Instructions for the task
Copy, exactly as written, the lines that begin at the one containing "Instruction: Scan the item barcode" and end at the one containing "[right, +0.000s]". Skip any pictures in the data below.
*** Opening Exercise material ***
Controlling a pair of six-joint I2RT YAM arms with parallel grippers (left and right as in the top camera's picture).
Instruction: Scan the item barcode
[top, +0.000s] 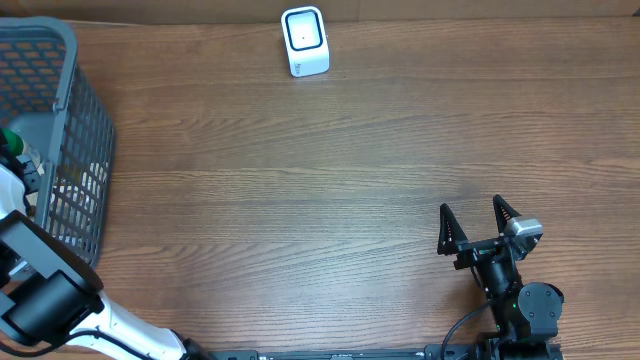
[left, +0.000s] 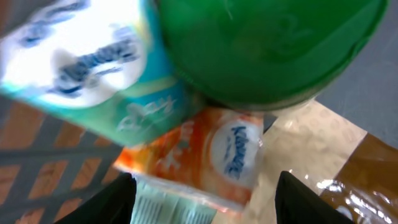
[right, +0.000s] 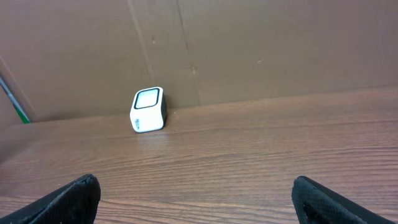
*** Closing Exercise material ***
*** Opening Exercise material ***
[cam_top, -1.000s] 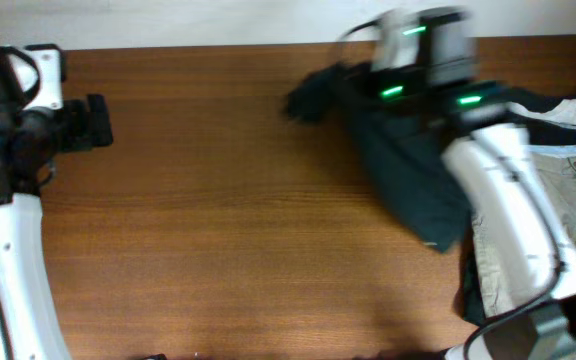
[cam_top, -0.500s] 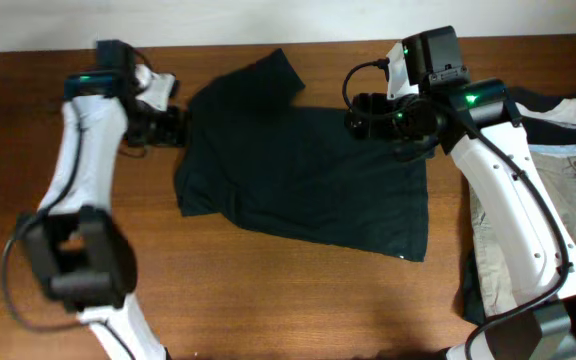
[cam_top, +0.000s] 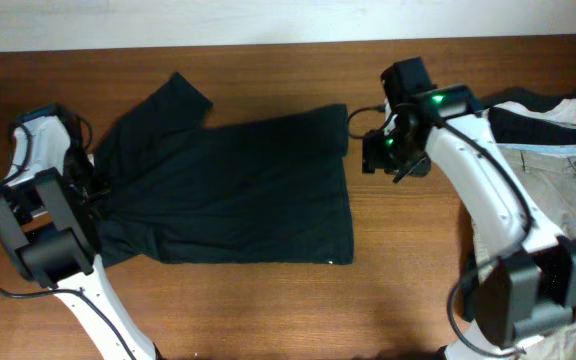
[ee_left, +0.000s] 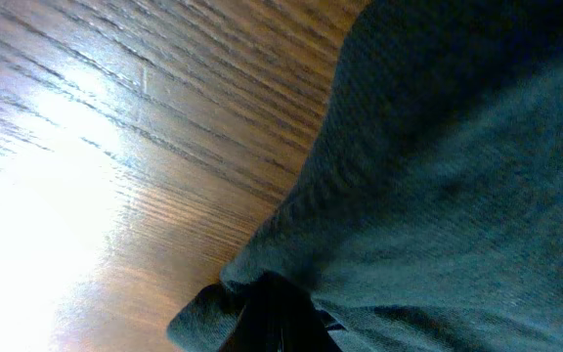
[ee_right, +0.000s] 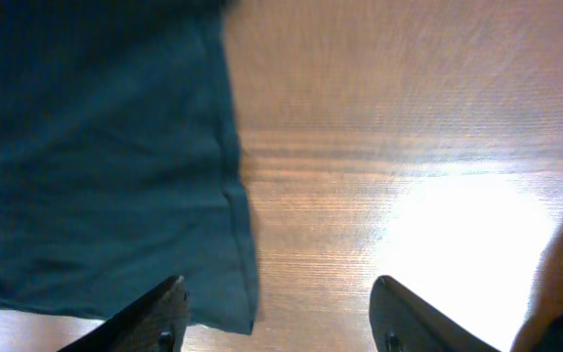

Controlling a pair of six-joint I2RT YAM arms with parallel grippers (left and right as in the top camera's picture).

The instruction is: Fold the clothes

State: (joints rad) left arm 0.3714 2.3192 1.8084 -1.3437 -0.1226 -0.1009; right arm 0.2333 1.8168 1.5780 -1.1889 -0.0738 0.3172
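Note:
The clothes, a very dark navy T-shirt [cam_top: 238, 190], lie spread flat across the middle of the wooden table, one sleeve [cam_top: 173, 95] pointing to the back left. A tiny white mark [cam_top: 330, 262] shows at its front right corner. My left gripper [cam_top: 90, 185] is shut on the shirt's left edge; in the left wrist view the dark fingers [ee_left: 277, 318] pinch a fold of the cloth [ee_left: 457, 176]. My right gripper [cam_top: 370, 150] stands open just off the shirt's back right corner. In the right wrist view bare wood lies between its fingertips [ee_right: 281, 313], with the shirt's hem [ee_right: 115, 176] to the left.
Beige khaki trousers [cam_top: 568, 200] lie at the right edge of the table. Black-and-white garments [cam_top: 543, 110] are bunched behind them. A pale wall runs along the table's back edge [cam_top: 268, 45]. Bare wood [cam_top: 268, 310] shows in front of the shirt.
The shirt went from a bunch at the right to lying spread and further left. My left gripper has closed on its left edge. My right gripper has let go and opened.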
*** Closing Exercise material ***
Output for this exercise
Instruction: Scan the item barcode
[top, +0.000s] 
[left, +0.000s] 
[right, +0.000s] 

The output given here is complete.